Work instructions: Apart from the pictures, every line below is to be set down exactly.

[Opening Supplied material section]

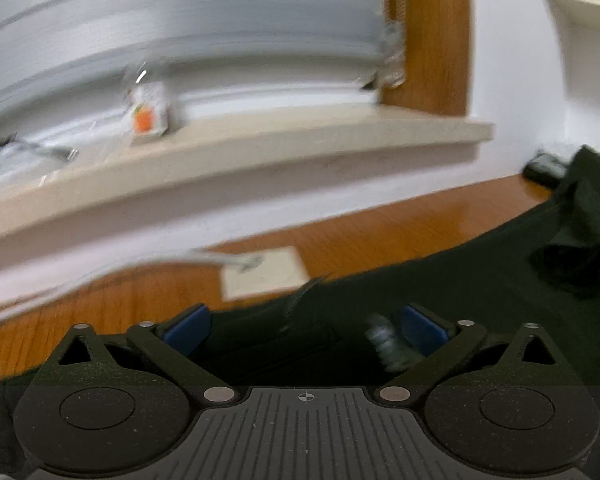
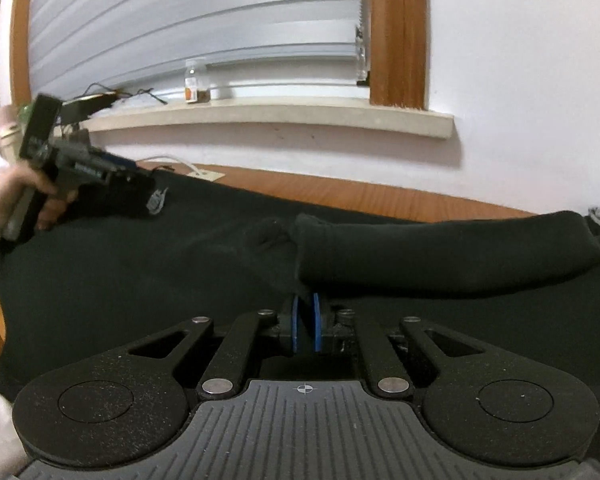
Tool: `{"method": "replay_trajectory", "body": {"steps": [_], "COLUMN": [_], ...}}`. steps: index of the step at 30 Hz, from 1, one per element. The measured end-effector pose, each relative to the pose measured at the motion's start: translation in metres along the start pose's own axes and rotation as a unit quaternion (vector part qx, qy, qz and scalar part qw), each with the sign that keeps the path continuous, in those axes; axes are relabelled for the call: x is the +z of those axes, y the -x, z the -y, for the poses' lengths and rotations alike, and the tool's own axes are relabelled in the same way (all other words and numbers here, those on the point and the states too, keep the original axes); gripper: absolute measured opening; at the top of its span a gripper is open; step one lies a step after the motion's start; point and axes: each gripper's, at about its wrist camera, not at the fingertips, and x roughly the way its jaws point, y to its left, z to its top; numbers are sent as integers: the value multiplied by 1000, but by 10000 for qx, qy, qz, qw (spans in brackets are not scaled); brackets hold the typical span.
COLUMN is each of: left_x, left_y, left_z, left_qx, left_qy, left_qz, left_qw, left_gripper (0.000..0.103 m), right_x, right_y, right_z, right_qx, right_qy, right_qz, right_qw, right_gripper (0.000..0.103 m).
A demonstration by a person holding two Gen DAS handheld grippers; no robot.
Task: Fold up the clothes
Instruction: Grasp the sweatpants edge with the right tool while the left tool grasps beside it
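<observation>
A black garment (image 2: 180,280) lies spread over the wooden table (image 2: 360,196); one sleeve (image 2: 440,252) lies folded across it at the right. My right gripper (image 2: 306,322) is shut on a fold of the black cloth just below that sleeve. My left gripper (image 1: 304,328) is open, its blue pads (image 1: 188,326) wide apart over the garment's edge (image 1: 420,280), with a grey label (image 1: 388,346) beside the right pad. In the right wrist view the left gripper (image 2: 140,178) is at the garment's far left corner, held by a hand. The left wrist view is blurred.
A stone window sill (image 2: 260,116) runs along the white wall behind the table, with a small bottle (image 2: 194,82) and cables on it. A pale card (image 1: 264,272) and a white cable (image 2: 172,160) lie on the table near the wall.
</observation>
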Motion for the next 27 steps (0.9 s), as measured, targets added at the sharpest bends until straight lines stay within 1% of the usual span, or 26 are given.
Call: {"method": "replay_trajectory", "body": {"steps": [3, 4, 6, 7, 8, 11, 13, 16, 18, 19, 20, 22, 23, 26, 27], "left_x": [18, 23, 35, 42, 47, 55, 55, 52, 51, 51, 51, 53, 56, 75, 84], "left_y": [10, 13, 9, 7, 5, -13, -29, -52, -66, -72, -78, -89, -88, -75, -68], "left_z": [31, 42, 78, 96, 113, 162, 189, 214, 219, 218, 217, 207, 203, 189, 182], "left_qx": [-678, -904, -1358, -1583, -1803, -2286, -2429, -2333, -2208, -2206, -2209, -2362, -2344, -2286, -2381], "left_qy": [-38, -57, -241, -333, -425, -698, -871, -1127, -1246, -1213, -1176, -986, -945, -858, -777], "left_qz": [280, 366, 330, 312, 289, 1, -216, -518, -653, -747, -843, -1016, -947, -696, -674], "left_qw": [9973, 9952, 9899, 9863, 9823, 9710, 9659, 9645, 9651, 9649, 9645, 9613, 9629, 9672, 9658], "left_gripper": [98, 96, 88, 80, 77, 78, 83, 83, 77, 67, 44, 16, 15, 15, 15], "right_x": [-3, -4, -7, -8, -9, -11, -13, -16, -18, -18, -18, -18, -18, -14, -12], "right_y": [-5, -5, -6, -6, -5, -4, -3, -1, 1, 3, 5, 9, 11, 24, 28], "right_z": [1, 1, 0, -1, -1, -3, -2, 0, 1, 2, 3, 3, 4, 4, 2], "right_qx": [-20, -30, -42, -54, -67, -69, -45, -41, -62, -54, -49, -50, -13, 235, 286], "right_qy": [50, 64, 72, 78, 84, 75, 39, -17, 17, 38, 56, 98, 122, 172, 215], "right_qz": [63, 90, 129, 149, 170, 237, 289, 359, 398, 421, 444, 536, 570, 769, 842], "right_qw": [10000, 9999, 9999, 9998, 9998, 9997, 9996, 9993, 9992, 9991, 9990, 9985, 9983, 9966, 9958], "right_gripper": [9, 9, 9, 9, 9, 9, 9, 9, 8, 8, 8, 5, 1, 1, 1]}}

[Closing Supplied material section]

Task result:
Tool: `{"method": "replay_trajectory", "body": {"steps": [_], "COLUMN": [_], ...}}`. steps: index of the step at 30 Hz, from 1, one per element. The measured end-effector pose, each relative to the pose measured at the motion's start: translation in metres along the start pose's own axes and rotation as a unit quaternion (vector part qx, qy, qz and scalar part qw), each with the sign that keeps the path continuous, in those axes; axes are relabelled for the call: x is the +z of those axes, y the -x, z the -y, for the poses' lengths and rotations alike, and the tool's own axes are relabelled in the same way (all other words and numbers here, those on the point and the states too, keep the original axes); gripper: absolute measured opening; at the top of its span a gripper is open; step one lies a step after the motion's start; point and axes: each gripper's, at about its wrist camera, not at the fingertips, and x roughly the way its jaws point, y to its left, z to its top; numbers are sent as integers: the value multiplied by 1000, but by 10000 for qx, qy, qz, qw (spans in brackets are not scaled); brackets hold the typical span.
COLUMN is each of: left_x, left_y, left_z, left_qx, left_qy, left_qz, left_qw, left_gripper (0.000..0.103 m), right_x, right_y, right_z, right_qx, right_qy, right_qz, right_qw, right_gripper (0.000..0.103 m).
A demonstration by a person holding two Gen DAS handheld grippers; no robot.
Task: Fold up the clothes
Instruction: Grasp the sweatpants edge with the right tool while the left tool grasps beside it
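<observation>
A black garment (image 2: 180,280) lies spread over the wooden table (image 2: 360,196); one sleeve (image 2: 440,252) lies folded across it at the right. My right gripper (image 2: 306,322) is shut on a fold of the black cloth just below that sleeve. My left gripper (image 1: 304,328) is open, its blue pads (image 1: 188,326) wide apart over the garment's edge (image 1: 420,280), with a grey label (image 1: 388,346) beside the right pad. In the right wrist view the left gripper (image 2: 140,178) is at the garment's far left corner, held by a hand. The left wrist view is blurred.
A stone window sill (image 2: 260,116) runs along the white wall behind the table, with a small bottle (image 2: 194,82) and cables on it. A pale card (image 1: 264,272) and a white cable (image 2: 172,160) lie on the table near the wall.
</observation>
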Motion for the next 27 steps (0.9 s), as measured, targets added at the sharpest bends until straight lines stay within 1% of the usual span, or 26 are given.
Call: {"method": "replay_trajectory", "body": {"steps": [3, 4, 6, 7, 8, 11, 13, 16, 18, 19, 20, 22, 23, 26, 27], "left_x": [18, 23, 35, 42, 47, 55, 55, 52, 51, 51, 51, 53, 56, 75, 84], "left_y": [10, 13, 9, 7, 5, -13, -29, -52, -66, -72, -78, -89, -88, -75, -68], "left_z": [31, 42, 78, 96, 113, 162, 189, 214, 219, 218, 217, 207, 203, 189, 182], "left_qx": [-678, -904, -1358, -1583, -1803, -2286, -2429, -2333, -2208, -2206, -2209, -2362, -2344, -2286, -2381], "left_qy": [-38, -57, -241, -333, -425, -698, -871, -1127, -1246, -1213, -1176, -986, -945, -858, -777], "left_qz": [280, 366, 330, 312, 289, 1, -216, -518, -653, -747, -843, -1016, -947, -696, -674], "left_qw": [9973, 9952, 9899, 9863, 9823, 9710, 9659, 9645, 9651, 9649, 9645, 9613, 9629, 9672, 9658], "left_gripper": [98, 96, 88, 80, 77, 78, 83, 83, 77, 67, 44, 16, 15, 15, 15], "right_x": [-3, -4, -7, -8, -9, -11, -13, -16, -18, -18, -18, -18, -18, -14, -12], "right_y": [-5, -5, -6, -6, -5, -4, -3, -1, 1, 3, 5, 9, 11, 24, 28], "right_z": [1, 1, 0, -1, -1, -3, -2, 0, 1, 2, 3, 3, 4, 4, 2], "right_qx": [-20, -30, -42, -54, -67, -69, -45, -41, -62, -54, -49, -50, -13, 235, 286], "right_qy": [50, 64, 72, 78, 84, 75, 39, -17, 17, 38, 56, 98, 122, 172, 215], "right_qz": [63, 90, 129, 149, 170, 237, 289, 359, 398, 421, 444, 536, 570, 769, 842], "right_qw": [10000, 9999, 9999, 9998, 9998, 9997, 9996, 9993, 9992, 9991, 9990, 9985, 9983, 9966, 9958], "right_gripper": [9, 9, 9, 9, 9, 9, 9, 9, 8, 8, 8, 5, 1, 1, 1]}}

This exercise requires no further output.